If \(|U| = |W| = n\), then a perfect matching has size \(n\):
\[\sum_{e \in E} x_e = n.\]
\(M\) is a matching if it contains at most one of the edges incident to each vertex:
\[\begin{aligned} \sum_{w \in W} x_{u,w} &\le 1 \quad \forall u \in U,\\ \sum_{u \in U} x_{u,w} &\le 1 \quad \forall w \in W. \end{aligned}\]
This gives the following complete ILP formulation of the minimum-weight perfect matching problem:
\[\begin{gathered} \text{Minimize}\ \sum_{e \in E} c_ex_e\\ \begin{aligned} \text{s.t.}\ \sum_{e \in E} x_e &\ge n\\ \sum_{w \in W} x_{u,w} &\le 1 && \forall u \in U\\ \sum_{u \in U} x_{u,w} &\le 1 && \forall w \in W\\ x_e &\in \{0, 1\} && \forall e \in E. \end{aligned} \end{gathered}\tag{7.1}\]

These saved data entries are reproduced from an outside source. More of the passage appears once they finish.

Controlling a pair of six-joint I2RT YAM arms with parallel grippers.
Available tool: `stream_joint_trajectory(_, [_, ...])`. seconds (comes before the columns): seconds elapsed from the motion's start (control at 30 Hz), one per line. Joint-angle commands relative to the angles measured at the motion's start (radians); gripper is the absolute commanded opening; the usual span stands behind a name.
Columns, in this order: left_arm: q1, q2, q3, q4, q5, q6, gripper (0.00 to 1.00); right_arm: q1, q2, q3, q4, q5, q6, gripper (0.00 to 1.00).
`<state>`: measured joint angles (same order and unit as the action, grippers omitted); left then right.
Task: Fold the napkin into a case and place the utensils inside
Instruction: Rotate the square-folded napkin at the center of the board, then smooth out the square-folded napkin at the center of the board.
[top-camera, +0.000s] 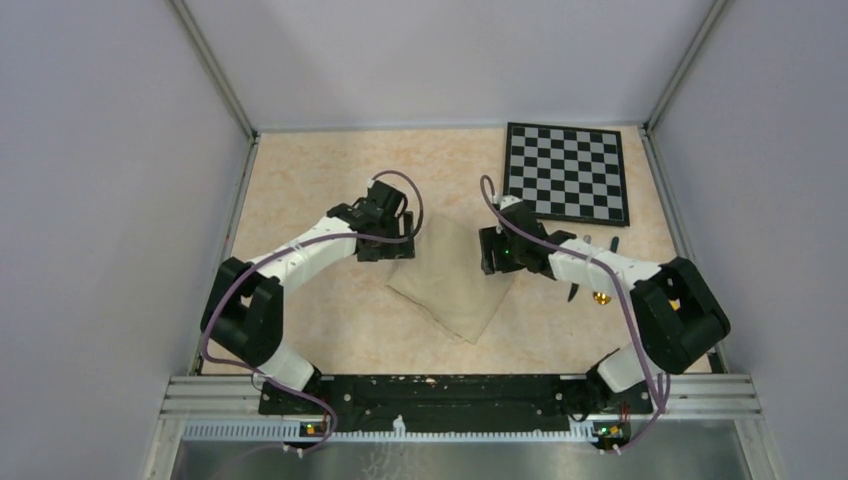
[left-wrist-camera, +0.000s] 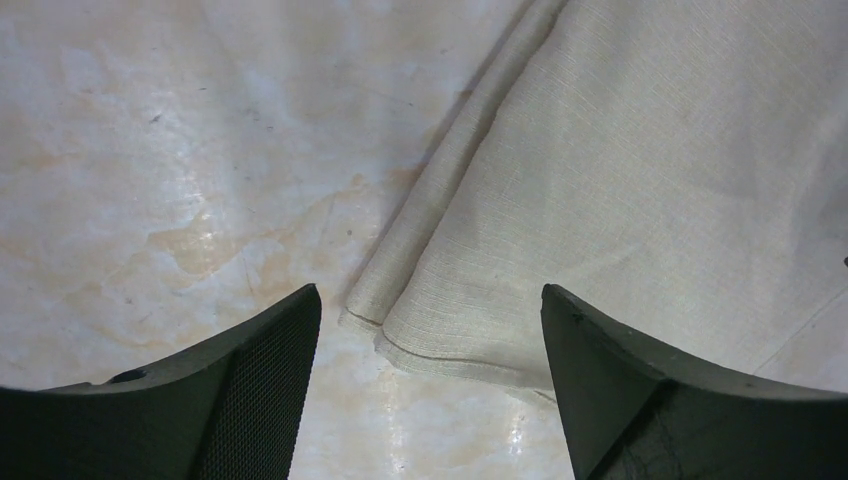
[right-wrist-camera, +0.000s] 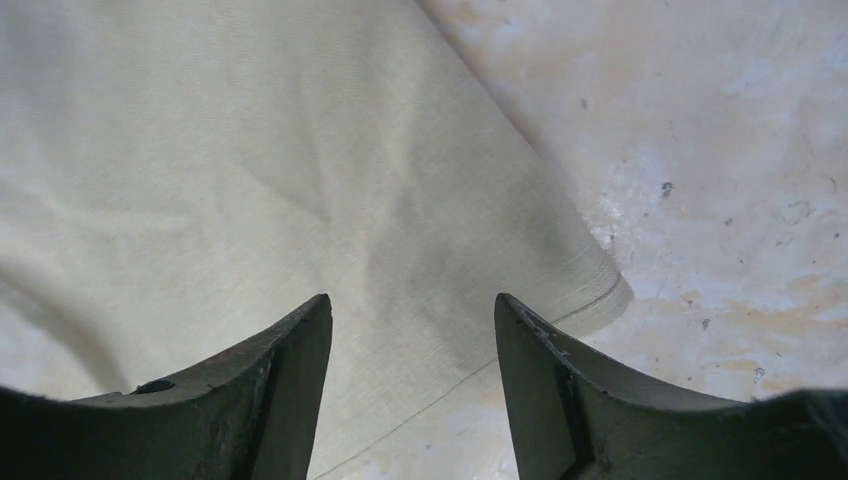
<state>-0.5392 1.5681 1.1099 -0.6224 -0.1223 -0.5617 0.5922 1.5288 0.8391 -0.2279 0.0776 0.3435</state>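
You see a marbled beige table closed in by plain grey walls on its left, right and far sides, with aluminium posts rising at its far corners.

Your left arm reaches forward and inward from its base, elbow bent out to the left and wrist tipped down. Your left pincer points at the desk, its dark fingers spread well apart. Your right arm mirrors that pose, with the elbow out to the right and the forearm angled inward. Your right pincer also faces down, jaws parted. The two wrists sit near each other without touching.
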Motion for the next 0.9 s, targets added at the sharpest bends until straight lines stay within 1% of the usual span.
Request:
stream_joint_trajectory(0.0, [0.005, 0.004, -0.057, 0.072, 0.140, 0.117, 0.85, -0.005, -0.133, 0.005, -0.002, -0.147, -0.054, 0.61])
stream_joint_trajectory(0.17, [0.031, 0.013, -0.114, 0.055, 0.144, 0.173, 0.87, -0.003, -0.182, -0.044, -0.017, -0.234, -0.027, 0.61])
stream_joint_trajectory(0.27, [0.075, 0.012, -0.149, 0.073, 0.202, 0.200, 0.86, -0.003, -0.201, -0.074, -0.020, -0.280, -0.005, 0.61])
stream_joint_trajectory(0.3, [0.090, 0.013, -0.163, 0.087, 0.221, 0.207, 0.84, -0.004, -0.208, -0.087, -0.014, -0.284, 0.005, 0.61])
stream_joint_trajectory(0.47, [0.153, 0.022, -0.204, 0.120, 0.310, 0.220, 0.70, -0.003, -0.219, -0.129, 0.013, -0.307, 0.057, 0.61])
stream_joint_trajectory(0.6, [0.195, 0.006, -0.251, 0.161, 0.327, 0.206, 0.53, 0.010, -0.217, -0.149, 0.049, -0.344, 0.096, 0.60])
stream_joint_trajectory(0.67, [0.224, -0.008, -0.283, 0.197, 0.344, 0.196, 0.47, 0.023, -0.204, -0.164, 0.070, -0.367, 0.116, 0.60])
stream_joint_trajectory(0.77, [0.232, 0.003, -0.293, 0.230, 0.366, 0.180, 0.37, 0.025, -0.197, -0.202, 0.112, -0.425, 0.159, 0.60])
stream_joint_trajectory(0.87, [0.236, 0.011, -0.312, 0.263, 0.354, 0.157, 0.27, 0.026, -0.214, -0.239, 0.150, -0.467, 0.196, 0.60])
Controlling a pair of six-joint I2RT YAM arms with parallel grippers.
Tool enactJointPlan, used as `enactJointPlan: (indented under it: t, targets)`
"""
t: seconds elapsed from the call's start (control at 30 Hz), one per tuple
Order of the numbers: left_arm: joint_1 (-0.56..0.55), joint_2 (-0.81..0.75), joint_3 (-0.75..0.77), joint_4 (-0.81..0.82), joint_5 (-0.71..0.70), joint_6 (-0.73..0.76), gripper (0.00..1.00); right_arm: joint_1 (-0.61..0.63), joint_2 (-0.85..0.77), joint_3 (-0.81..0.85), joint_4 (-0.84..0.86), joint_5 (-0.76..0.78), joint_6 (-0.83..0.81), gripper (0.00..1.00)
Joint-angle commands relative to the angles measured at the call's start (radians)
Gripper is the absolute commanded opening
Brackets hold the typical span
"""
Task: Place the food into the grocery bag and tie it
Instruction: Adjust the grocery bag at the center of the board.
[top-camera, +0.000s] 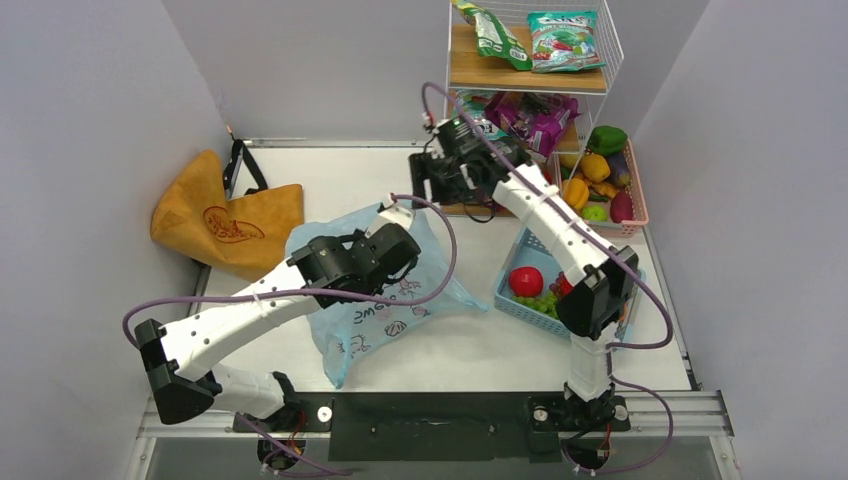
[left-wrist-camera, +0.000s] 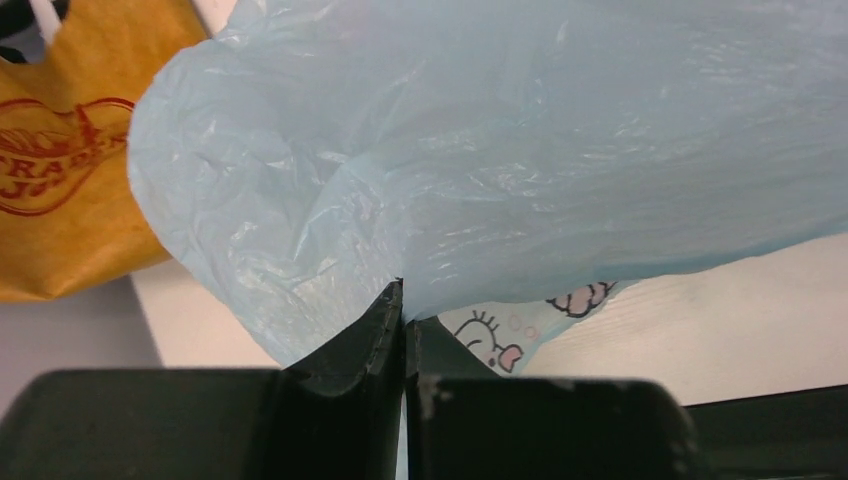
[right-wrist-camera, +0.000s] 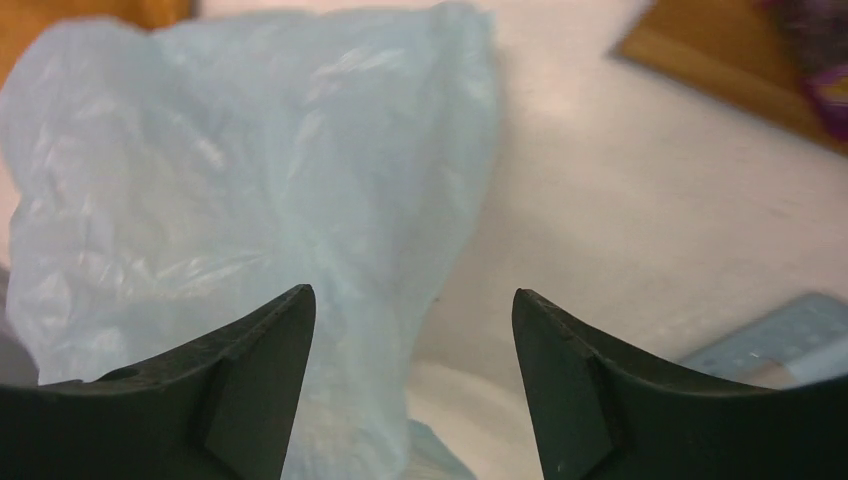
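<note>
On the white table (top-camera: 330, 170), left of centre, we saw the thin, translucent light blue plastic grocery bag (top-camera: 365, 325) lying crumpled, just beside a stiff tan-orange tote (top-camera: 225, 225). The left gripper (left-wrist-camera: 403, 300) was clenched tight on a fold of the bag's film, its black fingers (left-wrist-camera: 370, 340) pressed together. The right gripper (right-wrist-camera: 412, 292) hung released above the bag's far edge, jaws spread and grasping nothing. None of the food was in the bag that we could see. A bunch of green grapes (top-camera: 541, 302) and a round red fruit (top-camera: 525, 280) lay in a shallow blue plastic basket (top-camera: 515, 265) at right. An orange-yellow pepper (top-camera: 576, 192) sat with other produce in a pink basket (top-camera: 637, 210) farther back.
</note>
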Motion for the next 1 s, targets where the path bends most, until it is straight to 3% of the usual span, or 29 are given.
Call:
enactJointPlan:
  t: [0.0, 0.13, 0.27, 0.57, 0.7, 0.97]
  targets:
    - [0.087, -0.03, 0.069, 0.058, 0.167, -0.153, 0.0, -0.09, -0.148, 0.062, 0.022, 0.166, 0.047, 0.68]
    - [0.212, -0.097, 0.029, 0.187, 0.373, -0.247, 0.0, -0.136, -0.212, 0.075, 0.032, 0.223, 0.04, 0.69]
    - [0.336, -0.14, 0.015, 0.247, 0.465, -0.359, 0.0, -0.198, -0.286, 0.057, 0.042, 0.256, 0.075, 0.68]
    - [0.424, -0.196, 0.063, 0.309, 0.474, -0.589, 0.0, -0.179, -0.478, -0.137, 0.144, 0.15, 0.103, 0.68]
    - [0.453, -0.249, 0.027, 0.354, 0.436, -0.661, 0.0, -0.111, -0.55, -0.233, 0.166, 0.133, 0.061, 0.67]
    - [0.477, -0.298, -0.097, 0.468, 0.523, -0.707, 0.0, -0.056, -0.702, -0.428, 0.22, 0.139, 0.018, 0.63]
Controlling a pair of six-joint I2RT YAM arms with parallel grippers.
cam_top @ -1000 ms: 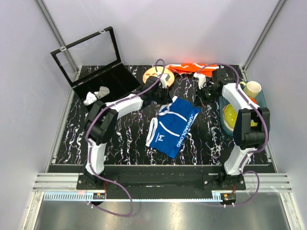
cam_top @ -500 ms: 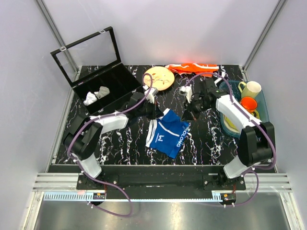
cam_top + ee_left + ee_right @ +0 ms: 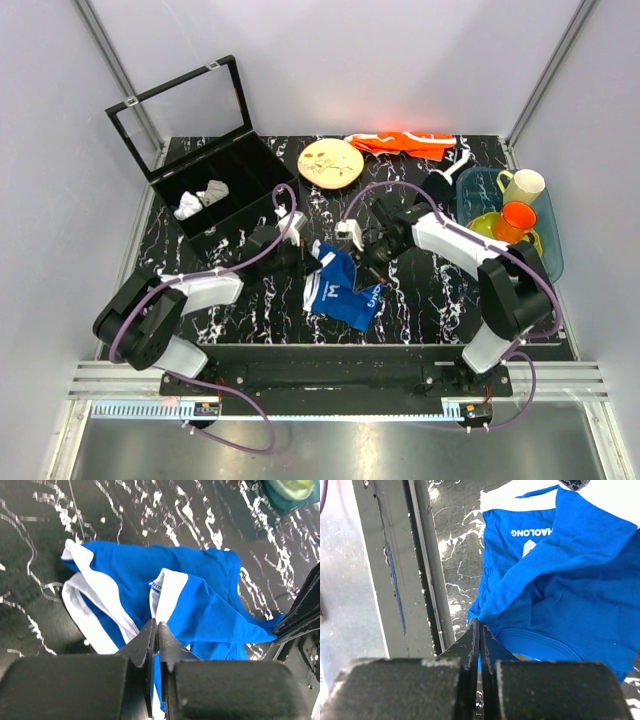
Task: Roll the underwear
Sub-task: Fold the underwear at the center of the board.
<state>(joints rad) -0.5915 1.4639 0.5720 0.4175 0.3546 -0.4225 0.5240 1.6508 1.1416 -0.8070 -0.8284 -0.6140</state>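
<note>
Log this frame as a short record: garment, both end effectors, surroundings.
garment: blue underwear, folded over itself, partly bunched, on the marbled table
left end effector: shut, pinching the underwear's white-trimmed edge
right end effector: shut, pinching a blue fold
surroundings: orange cloth at far edge; open black box far left

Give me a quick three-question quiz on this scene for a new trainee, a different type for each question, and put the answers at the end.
1. True or false: the left hand is open and clear of the underwear.
2. What is the right hand pinching? A: the orange cup. B: a blue edge of the underwear. C: nothing.
3. Fill in the blank: the small white cloth pieces sit inside the open ____ case.

Key: 1 false, it is shut on the white-trimmed edge. 2 B. 3 black.
</note>
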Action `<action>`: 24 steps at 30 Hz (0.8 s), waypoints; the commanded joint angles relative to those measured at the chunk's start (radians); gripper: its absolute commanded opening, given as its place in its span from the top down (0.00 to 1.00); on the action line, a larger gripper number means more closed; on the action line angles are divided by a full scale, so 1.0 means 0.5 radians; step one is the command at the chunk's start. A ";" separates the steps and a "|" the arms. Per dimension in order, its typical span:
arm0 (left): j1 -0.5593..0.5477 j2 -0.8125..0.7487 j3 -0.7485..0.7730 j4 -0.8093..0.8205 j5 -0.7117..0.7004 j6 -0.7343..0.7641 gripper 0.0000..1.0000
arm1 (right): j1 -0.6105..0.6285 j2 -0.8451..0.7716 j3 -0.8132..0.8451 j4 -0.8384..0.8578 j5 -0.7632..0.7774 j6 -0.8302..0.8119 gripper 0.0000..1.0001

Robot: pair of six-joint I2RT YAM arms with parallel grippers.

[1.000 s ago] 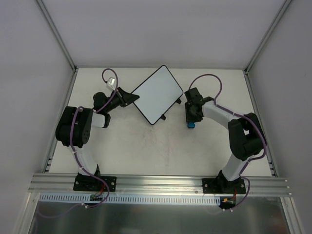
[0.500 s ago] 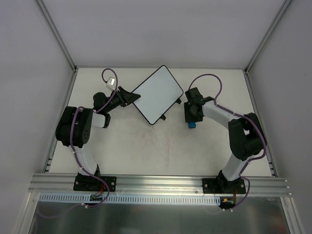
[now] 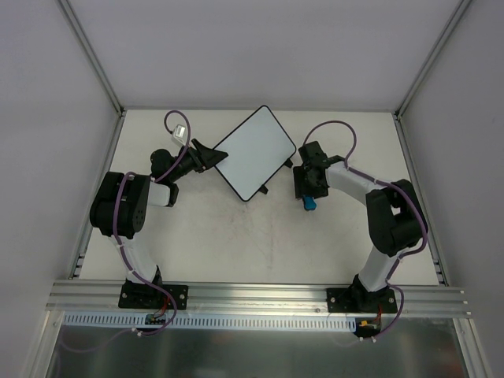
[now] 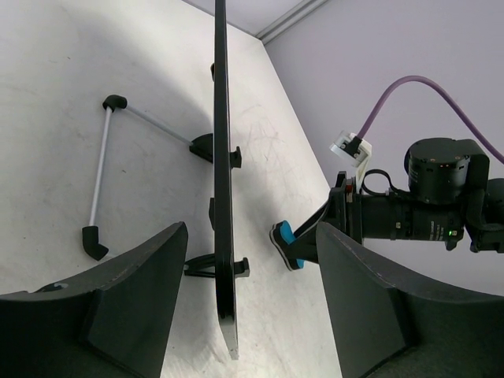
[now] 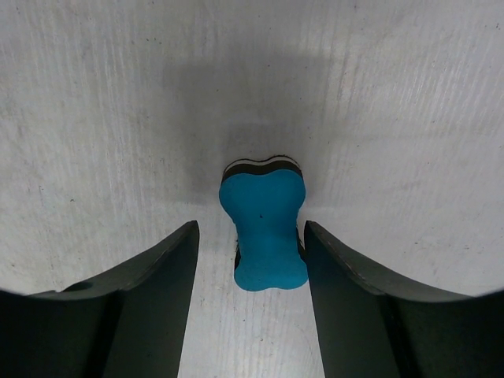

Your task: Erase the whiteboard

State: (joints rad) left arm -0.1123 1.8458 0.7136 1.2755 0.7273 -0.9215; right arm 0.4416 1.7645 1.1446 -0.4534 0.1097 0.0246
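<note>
The whiteboard (image 3: pixel 254 152) lies turned diagonally at the back middle of the table, white with a black rim and two black tabs on its right edge; no scribbles show. My left gripper (image 3: pixel 208 156) is at its left corner, open; in the left wrist view (image 4: pixel 250 260) the board's black edge (image 4: pixel 223 197) stands between the wide-apart jaws. My right gripper (image 3: pixel 307 194) is right of the board, open, with the blue bone-shaped eraser (image 3: pixel 309 204) between its fingers. In the right wrist view (image 5: pixel 250 260) the eraser (image 5: pixel 264 228) sits nearer the right finger.
A thin metal rod with black ends (image 4: pixel 98 181) lies on the table behind the board. The eraser (image 4: pixel 283 239) and right wrist (image 4: pixel 409 213) show beyond the board. Frame posts (image 3: pixel 90 55) and side walls bound the table (image 3: pixel 236 244).
The right gripper has shifted slightly left, and the eraser now shows longer below it. The left arm and the board have not moved.
</note>
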 commanded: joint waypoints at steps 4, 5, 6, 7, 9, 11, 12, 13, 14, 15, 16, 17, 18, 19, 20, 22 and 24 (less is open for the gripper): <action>-0.018 -0.111 0.003 0.106 0.006 0.113 0.28 | -0.015 -0.129 -0.001 0.063 0.011 -0.031 0.38; -0.018 -0.117 -0.004 0.085 -0.003 0.119 0.23 | -0.015 -0.142 -0.016 0.075 0.011 -0.034 0.37; -0.015 -0.126 -0.007 0.069 -0.009 0.140 0.18 | -0.015 -0.157 -0.028 0.087 0.005 -0.031 0.37; -0.015 -0.145 -0.007 0.051 -0.016 0.152 0.15 | -0.012 -0.179 -0.046 0.103 0.011 -0.031 0.36; -0.015 -0.172 -0.022 -0.032 -0.052 0.195 0.06 | -0.012 -0.249 -0.092 0.140 0.017 -0.034 0.32; -0.015 -0.225 -0.062 -0.084 -0.098 0.229 0.01 | -0.015 -0.329 -0.120 0.152 0.032 -0.031 0.25; -0.012 -0.252 -0.074 -0.172 -0.156 0.272 0.01 | -0.015 -0.360 -0.138 0.176 0.029 -0.031 0.22; -0.015 -0.298 -0.083 -0.222 -0.184 0.302 0.01 | -0.012 -0.390 -0.175 0.192 0.023 -0.031 0.14; -0.015 -0.323 -0.111 -0.262 -0.209 0.324 0.01 | -0.012 -0.421 -0.194 0.204 0.026 -0.031 0.09; -0.015 -0.350 -0.123 -0.317 -0.251 0.361 0.01 | -0.012 -0.482 -0.209 0.232 0.026 -0.034 0.05; -0.012 -0.396 -0.135 -0.345 -0.267 0.376 0.01 | -0.012 -0.510 -0.240 0.241 0.032 -0.031 0.02; -0.012 -0.424 -0.163 -0.378 -0.282 0.395 0.01 | -0.012 -0.534 -0.252 0.247 0.035 -0.031 0.01; -0.012 -0.451 -0.178 -0.409 -0.301 0.434 0.01 | -0.012 -0.589 -0.261 0.259 0.035 -0.031 0.01; -0.012 -0.516 -0.200 -0.461 -0.331 0.462 0.01 | -0.009 -0.617 -0.276 0.272 0.044 -0.034 0.01; -0.012 -0.550 -0.239 -0.501 -0.356 0.514 0.01 | -0.006 -0.645 -0.298 0.287 0.048 -0.031 0.01; -0.012 -0.666 -0.276 -0.651 -0.414 0.563 0.01 | -0.006 -0.746 -0.335 0.311 0.048 -0.031 0.01; -0.012 -0.740 -0.335 -0.756 -0.509 0.640 0.01 | -0.009 -0.820 -0.390 0.345 0.054 -0.034 0.01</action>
State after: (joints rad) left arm -0.1123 1.5578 0.5777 0.9874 0.5533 -0.7044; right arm 0.4416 1.4326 0.9771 -0.3298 0.1169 0.0162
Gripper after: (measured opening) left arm 0.990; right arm 0.987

We turned the equality constraint \(\sum_{e \in E} x_e = n\) into an inequality \(\sum_{e \in E} x_e \ge n\) because the upper bound \(\sum_{e \in E} x_e \le n\) is redundant: If \(\sum_{e \in E} x_e \ge n\) and \(\sum_{w \in W} x_{u,w} \le 1\) for all \(u \in U\), then we must have \(\sum_{e \in E} x_e = n\), \(\sum_{w \in W} x_{u,w} = 1\) for all \(u \in U\), and \(\sum_{u \in U} x_{u,w} = 1\) for all \(w \in W\).
The LP relaxation of (7.1) is
\[\begin{gathered} \text{Minimize}\ \sum_{e \in E} c_ex_e\\ \begin{aligned} \text{s.t.}\ \sum_{e \in E} x_e &\ge n\\ \sum_{w \in W} x_{u,w} &\le 1 && \forall u \in U\\ \sum_{u \in U} x_{u,w} &\le 1 && \forall w \in W\\ x_e &\ge 0 && \forall e \in E. \end{aligned} \end{gathered}\tag{7.2}\]
Note that we omitted the upper bound constraint \(x_e \le 1\) for every edge \(e \in E\). This constraint is also redundant because for all \((u,w) \in E\), \(x_{u,w} \le 1\) follows from the constraints \(\sum_{w' \in W} x_{u,w'} \le 1\) and \(x_{u,w'} \ge 0\) for all \((u,w') \in E\).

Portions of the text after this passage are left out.